Description of the task: Find every line below where the string "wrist" shows up, and copy those lines.

Data segment:
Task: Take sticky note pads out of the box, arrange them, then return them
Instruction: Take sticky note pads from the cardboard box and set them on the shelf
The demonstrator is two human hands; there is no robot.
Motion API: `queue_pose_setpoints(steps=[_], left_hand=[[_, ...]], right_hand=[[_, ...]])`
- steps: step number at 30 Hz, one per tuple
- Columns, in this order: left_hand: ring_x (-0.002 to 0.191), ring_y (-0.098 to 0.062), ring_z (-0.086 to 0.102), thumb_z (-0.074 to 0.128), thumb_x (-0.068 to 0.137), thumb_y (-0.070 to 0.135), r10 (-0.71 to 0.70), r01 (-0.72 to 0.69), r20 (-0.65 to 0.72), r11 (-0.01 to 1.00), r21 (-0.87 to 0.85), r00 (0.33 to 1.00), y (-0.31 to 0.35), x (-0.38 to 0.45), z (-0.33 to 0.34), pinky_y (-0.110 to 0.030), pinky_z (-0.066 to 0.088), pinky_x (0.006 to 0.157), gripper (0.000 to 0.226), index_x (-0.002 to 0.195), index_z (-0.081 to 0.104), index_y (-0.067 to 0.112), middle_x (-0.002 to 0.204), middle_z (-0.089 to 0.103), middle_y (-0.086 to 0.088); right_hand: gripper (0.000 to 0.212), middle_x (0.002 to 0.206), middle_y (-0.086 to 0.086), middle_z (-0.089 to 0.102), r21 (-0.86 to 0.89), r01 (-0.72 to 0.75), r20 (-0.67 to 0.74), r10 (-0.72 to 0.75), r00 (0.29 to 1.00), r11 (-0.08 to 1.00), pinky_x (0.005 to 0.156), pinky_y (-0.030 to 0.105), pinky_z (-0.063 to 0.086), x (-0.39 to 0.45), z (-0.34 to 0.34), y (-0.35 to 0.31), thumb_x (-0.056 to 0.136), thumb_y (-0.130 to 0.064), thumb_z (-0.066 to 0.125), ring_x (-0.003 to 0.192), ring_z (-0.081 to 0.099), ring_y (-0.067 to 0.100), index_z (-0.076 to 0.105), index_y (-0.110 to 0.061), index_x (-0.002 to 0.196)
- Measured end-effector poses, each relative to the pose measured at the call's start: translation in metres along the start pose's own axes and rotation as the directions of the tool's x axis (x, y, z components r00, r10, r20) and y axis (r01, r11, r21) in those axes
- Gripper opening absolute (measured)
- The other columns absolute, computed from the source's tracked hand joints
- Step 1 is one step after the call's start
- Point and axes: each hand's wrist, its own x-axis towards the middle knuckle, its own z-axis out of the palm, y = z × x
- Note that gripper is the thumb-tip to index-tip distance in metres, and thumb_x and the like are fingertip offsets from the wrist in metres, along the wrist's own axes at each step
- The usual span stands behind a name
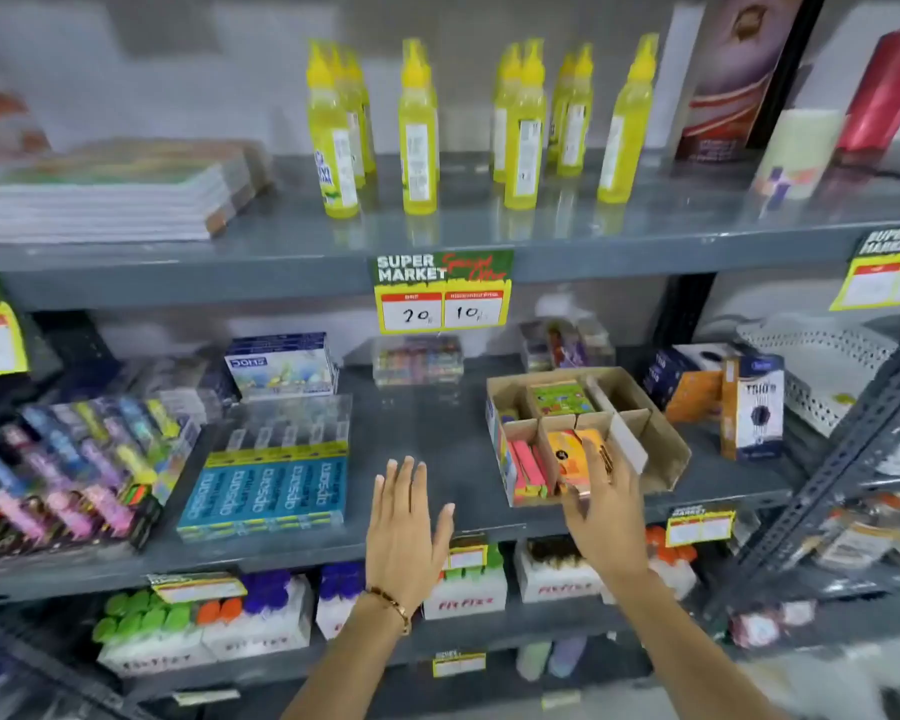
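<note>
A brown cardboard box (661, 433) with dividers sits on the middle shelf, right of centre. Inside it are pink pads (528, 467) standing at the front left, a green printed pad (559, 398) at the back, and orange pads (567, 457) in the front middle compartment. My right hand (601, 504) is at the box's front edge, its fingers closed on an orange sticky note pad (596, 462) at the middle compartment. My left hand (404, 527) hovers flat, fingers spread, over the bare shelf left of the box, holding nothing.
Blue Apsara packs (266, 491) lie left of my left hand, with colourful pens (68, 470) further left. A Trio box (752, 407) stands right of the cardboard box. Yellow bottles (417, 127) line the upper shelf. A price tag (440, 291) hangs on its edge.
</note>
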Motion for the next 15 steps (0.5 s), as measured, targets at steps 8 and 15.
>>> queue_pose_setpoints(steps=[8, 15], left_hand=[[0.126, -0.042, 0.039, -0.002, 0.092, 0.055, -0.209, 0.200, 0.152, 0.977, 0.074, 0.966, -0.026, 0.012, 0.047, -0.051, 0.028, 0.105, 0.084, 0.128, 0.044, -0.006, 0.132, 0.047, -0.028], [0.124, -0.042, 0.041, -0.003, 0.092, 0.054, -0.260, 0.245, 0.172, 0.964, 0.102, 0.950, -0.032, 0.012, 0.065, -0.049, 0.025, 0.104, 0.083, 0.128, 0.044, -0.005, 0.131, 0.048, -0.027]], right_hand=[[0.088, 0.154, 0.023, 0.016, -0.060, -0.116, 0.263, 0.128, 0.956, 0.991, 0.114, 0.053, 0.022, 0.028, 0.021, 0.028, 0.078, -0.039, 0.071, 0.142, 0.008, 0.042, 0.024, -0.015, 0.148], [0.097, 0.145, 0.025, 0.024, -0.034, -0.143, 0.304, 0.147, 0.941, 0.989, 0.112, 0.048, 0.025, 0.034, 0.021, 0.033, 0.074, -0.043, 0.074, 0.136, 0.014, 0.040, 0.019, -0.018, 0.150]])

Result:
- Point and axes: each hand's wrist, its own x-axis towards the middle knuckle, its own z-axis out of the palm, y = z × x
- Note that gripper is the thumb-tip to index-tip distance in metres, and thumb_x and the like are fingertip offsets from the wrist in metres, along the wrist's own axes at each step

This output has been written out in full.